E’ arrivato anche quest’anno il tempo di andare a Topolò, per riflettere di arte e multiculturalità.
Vedete, Topolò è un piccolissimo paese di montagna, con le case fatte di sassi ed il tetto in legno, senza macchine, situato alla fine di una valle, e oltre solo boschi fino alla Slovenia, poche centinaia di metri.
Eppure in dieci anni di qui sono passati decine di artisti, anche di fama internazionale, che soggiornando qualche giorno, ispirandosi a ciò che trova intorno (architettura, vicende, dialetto sloveno, la natura forte, il silenzio, i riti, la strada che finisce) hanno lasciato come memoria delle opere e delle installazioni permanenti: non posso non ricordare gli “strumenti a perdifiato” disseminati per le stradine, ovvero dei tubi circolari di ottone di circa un metro, con cui bisogna interagirci parlando ad un’estremità e contemporaneamente avvicinando all’orecchio il terminale, per ascoltare la nostra stessa voce però rimbalzata per l’intero universo. Al fruitore decidere cosa narrare, per parlare con sé stesso.
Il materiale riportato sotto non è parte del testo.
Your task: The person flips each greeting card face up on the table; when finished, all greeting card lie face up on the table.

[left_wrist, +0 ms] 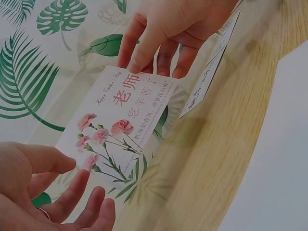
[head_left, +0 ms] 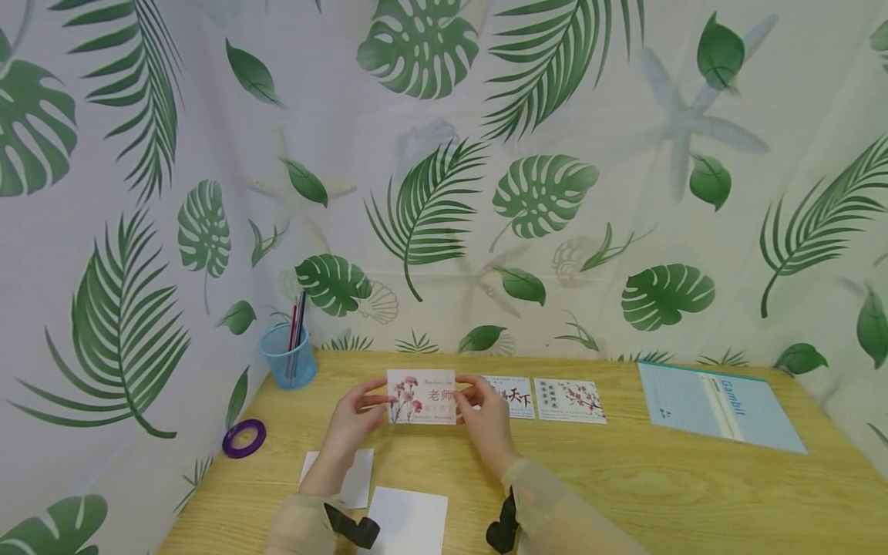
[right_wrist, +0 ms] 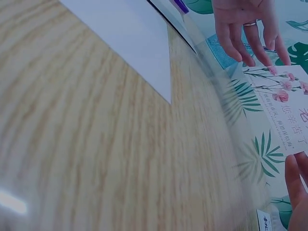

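Observation:
A greeting card (head_left: pixel 421 397) printed with pink carnations and red Chinese characters is held up over the far part of the table, its printed face toward me. My left hand (head_left: pixel 357 420) holds it at the left edge, thumb and index fingertips right at the border in the left wrist view. On the opposite edge, my right hand (head_left: pixel 489 424) pinches the card, its thumb (left_wrist: pixel 137 62) on the printed side and other fingers behind. Behind my right hand lies a card with red lettering (head_left: pixel 516 397), partly covered; beside it is a card with red blossoms (head_left: pixel 570 401).
White sheets (head_left: pixel 409 516) lie near me, one partly under my left forearm. At left are a purple ring (head_left: pixel 244 438) and a blue mesh cup (head_left: pixel 287 358) with pencils. A light blue Gambit pad (head_left: pixel 721 405) lies at right. Leaf-patterned fabric stands behind.

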Tool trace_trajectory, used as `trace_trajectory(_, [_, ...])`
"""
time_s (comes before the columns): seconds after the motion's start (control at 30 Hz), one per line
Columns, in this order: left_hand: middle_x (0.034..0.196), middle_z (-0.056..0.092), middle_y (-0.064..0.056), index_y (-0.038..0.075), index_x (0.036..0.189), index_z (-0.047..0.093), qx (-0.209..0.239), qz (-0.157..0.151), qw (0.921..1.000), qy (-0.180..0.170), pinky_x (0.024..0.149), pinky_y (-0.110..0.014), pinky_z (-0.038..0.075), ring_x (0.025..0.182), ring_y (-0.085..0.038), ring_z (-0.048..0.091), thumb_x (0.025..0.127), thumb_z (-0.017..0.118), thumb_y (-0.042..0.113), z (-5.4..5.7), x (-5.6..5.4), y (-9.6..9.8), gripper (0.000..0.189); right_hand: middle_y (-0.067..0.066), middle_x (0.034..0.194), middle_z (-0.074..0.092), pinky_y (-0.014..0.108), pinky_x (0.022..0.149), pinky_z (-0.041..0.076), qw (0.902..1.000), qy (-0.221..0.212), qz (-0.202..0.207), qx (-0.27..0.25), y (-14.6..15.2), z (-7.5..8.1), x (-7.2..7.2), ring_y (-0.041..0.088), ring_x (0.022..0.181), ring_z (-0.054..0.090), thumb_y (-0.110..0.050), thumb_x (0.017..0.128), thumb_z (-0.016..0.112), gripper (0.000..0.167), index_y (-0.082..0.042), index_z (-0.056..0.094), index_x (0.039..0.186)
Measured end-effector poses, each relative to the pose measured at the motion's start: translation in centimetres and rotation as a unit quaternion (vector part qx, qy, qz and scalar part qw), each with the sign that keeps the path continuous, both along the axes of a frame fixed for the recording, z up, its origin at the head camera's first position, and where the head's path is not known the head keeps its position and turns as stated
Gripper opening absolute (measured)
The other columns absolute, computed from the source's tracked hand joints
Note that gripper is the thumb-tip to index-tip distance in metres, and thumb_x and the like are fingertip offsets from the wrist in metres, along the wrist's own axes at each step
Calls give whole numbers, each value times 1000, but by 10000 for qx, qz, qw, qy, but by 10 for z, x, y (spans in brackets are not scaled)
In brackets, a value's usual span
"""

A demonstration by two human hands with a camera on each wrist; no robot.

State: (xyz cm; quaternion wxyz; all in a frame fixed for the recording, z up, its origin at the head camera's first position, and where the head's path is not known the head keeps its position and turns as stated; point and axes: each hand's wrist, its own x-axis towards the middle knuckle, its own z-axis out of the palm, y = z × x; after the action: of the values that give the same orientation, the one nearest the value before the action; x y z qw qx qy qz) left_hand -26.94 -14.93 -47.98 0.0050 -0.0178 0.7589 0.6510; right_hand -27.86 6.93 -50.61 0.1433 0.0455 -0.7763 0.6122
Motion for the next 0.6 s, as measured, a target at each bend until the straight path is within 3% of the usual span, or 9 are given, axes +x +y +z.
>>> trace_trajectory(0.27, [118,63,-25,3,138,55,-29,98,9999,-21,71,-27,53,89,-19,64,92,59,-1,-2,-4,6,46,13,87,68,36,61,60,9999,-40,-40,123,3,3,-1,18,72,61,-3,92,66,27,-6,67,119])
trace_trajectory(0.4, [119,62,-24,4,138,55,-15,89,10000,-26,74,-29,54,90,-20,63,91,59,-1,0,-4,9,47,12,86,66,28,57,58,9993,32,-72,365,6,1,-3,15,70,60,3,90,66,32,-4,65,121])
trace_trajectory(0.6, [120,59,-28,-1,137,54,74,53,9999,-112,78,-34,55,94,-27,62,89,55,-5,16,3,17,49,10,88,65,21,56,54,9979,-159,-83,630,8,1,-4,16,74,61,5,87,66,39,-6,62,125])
Poesia, multimedia, situazionismi, immagini, installazioni sonore: per dieci giorni a Topolove (nome in sloveno) c’è di tutto, ma soprattutto si respira la ricchezza dello scambio culturale con persone di altre nazionalità, espressioni artistiche mai banali, e quel sentimento d’ospitalità che porta i pochissimi abitanti rimasti a condividere vino rosso con noi ospiti tranquilli e curiosi.
Stavo per andarci ieri sera, a vedere un documentario di un mio amico sulla storia dell’emigrazione friulana nel mondo, e ci sarei andato in Vespa, perché sappiate che non c’è nessuna stazione a Topolò; però gli altri anni ad un angolo delle ripide stradine c’era un tabellone della Solari, come quelli che si trovano negli aeroporti di tutto il mondo con le lettere mobili: chissà se c’è ancora, stasera o domani vado su e controllo. Perché una stazione dove le persone si incrociano e si scambiano sguardi e segni può benissimo essere in fondo ad una valle nel profondo nordest, dove binari non ne sono mai passati, ma le genti si mescolano e si conoscono da millenni, e i confini sbiadiscono.